> _To do_: Scan the material for the word "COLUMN", then return every line where it appears.

> _Provided material_:
□ □ □ □

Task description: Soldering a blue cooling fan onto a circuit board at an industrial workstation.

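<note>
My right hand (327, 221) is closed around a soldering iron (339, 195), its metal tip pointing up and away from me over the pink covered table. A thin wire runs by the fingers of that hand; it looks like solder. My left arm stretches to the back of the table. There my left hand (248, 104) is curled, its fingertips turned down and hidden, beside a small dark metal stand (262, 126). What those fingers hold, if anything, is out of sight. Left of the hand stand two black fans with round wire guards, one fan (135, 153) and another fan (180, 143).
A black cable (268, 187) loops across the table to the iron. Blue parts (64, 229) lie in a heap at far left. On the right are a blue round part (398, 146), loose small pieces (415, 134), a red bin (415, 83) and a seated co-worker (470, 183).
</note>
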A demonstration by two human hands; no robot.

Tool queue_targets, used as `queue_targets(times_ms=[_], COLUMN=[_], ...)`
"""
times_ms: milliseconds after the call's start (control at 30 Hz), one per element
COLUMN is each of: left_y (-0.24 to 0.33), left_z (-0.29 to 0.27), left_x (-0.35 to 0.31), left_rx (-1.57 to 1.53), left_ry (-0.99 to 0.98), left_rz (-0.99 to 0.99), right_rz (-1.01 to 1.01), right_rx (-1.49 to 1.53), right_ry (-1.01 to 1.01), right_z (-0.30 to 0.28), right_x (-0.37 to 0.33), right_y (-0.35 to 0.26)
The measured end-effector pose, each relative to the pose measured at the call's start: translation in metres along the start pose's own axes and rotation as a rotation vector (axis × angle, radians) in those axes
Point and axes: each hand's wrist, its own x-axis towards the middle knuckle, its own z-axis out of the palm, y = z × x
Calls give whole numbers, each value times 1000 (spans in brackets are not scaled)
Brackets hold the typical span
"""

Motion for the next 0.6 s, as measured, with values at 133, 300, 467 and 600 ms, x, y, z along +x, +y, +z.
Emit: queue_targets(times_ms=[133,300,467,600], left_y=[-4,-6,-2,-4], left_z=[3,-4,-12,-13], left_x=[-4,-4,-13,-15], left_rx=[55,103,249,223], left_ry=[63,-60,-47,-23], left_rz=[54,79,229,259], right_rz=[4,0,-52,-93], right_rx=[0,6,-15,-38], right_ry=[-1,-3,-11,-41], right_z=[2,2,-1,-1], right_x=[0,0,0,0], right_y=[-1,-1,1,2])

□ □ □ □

> _Output_:
Tool queue_targets, used as `queue_targets(times_ms=[_], COLUMN=[_], ...)`
COLUMN is each of: left_y (-0.24 to 0.33), left_z (-0.29 to 0.27), left_x (-0.35 to 0.31), left_rx (-1.57 to 1.53), left_ry (-0.99 to 0.98), left_rz (-0.99 to 0.99), right_rz (-1.01 to 1.01), right_rx (-1.49 to 1.53), right_ry (-1.01 to 1.01), right_z (-0.30 to 0.28), right_x (-0.37 to 0.33), right_y (-0.35 to 0.26)

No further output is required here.